Data:

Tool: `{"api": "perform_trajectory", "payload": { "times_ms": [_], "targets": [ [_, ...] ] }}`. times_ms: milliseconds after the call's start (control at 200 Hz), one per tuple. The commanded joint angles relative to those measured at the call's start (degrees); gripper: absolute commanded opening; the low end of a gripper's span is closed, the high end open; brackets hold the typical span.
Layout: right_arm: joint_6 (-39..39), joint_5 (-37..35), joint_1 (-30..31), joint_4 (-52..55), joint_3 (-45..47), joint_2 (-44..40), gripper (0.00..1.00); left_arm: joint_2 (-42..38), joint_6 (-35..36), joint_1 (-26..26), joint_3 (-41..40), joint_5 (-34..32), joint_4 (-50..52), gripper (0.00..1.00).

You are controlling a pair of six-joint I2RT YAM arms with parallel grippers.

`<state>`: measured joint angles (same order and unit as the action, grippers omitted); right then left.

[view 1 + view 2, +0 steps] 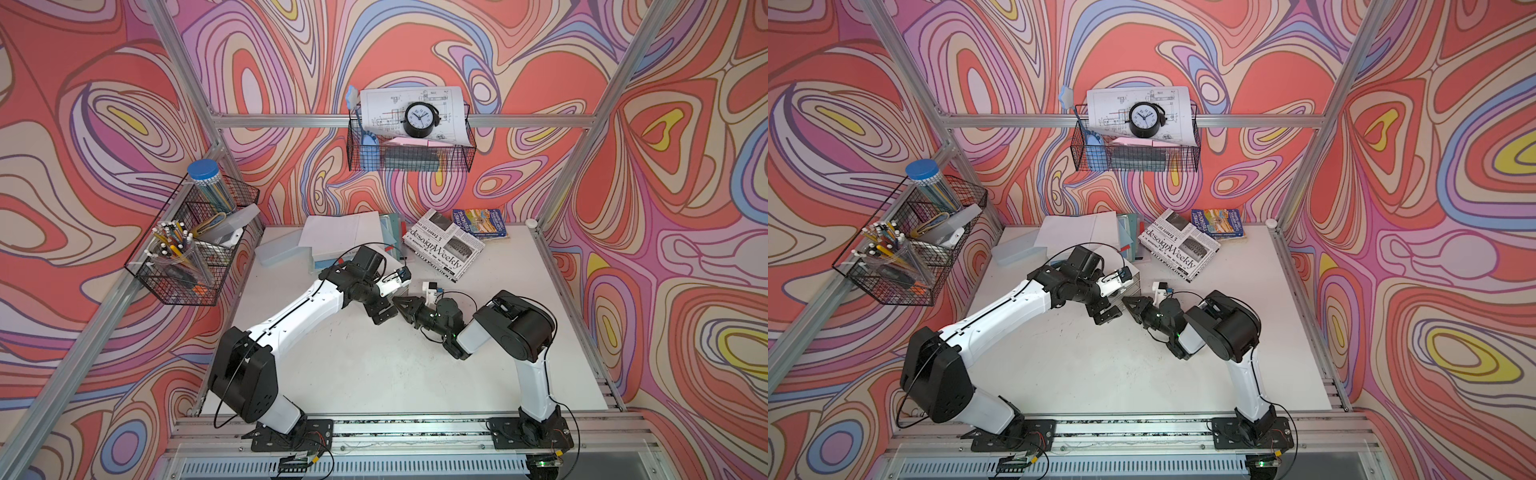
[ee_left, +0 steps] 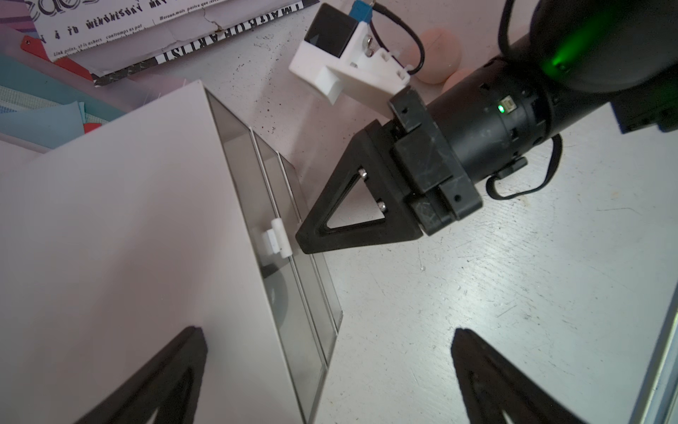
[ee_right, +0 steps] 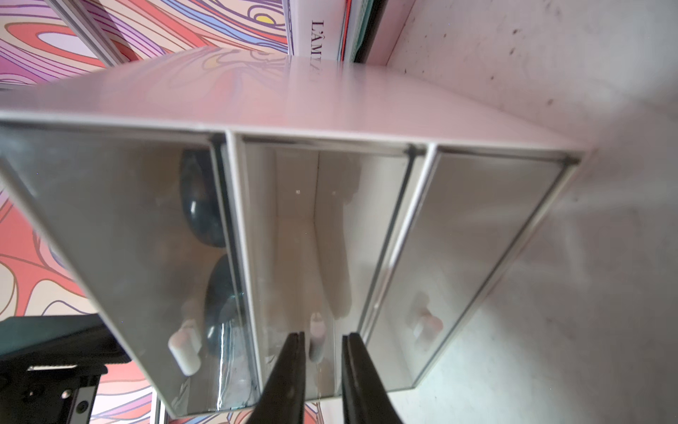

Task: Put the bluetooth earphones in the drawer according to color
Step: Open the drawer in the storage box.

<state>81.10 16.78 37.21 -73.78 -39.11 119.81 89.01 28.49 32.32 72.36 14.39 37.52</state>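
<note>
A white drawer unit with three translucent drawers is seen on the table. Two black earphone cases are made out through the front of the top drawer, the one farthest from the table. Two pale pink earphone cases are found lying on the table close together, behind the right arm. White cases cannot be told with any certainty. The right gripper is set at the middle drawer, its jaws narrowly parted with the small white handle between them; no pinch on it is shown and nothing is held. The left gripper is spread wide and empty, one finger above the unit's top and one over bare table. The opening of the middle drawer is judged to be the step in hand. The handle is taken for a short stiff peg, best pinched squarely at its middle. The unit is likely light enough to be dragged along when pulled, so a press on its top may be needed. The cases are judged light, hard and glossy, so they could be squeezed out of the jaws. Each is best taken across its narrow waist, centred, from its free side
</note>
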Motion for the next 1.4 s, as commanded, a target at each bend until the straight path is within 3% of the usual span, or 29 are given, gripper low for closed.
{"api": "perform_trajectory", "payload": {
  "times_ms": [0,356,916,1397],
  "targets": [
    [-0.2,0.3,0.2,-1.5,-0.5,0.8,0.21,3.2,-3.0,0.0,-2.5,1.2,11.2,0.98],
    [-0.3,0.2,0.2,-0.7,-2.1,1.7,0.18,3.3,-3.0,0.1,-2.4,1.6,11.2,0.99],
    [-0.6,-1.0,0.2,-0.4,-2.2,2.4,0.0,3.7,-2.9,0.0,-2.1,2.3,11.9,0.99],
    [-0.5,-1.7,0.2,-1.5,3.8,-0.5,0.0,2.4,-3.0,0.0,-2.0,2.7,11.5,0.99]
  ]
}}
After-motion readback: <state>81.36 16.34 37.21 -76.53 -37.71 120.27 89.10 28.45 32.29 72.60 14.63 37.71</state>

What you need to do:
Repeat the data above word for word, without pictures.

Result of the task:
Tool: `{"api": "perform_trajectory", "payload": { "times_ms": [_], "targets": [ [_, ...] ] }}`. times_ms: milliseconds after the call's start (control at 200 Hz), one per tuple. The commanded joint angles relative to those measured at the call's start (degrees); gripper: absolute commanded opening; the low end of a gripper's span is closed, the high end open; brackets hold the typical span.
Layout: right_arm: joint_6 (-39..39), joint_5 (-37..35), joint_1 (-30..31), joint_4 (-52..55), joint_3 (-45..47), joint_2 (-44..40), gripper (0.00..1.00); left_arm: joint_2 (-42..38), joint_6 (-35..36), joint_1 (-26..26), joint_3 (-41..40), joint_5 (-34..32), joint_4 (-50..52), gripper (0.00..1.00).

You are controlling a pair of six-joint I2RT YAM arms with parallel grippers.

`<state>`: measured joint angles (same order and unit as the action, grippers omitted); right then left.

[view 1 + view 2, +0 steps] 
[ee_left, +0 steps] 
[ee_right, +0 steps] 

Task: Put the bluetooth earphones in the drawer according to color
Step: Open the drawer in the storage box.

<state>81.10 16.78 37.21 -73.78 -39.11 119.81 89.01 28.49 32.32 72.36 14.39 37.52</state>
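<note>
A white drawer unit with three translucent drawers is seen on the table. Two black earphone cases are made out through the front of the top drawer, the one farthest from the table. Two pale pink earphone cases are found lying on the table close together, behind the right arm. White cases cannot be told with any certainty. The right gripper is set at the middle drawer, its jaws narrowly parted with the small white handle between them; no pinch on it is shown and nothing is held. The left gripper is spread wide and empty, one finger above the unit's top and one over bare table. The opening of the middle drawer is judged to be the step in hand. The handle is taken for a short stiff peg, best pinched squarely at its middle. The unit is likely light enough to be dragged along when pulled, so a press on its top may be needed. The cases are judged light, hard and glossy, so they could be squeezed out of the jaws. Each is best taken across its narrow waist, centred, from its free side
</note>
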Motion for the next 1.4 s, as commanded, a target at each bend until the straight path is within 3% of the usual span, or 29 are given, gripper low for closed.
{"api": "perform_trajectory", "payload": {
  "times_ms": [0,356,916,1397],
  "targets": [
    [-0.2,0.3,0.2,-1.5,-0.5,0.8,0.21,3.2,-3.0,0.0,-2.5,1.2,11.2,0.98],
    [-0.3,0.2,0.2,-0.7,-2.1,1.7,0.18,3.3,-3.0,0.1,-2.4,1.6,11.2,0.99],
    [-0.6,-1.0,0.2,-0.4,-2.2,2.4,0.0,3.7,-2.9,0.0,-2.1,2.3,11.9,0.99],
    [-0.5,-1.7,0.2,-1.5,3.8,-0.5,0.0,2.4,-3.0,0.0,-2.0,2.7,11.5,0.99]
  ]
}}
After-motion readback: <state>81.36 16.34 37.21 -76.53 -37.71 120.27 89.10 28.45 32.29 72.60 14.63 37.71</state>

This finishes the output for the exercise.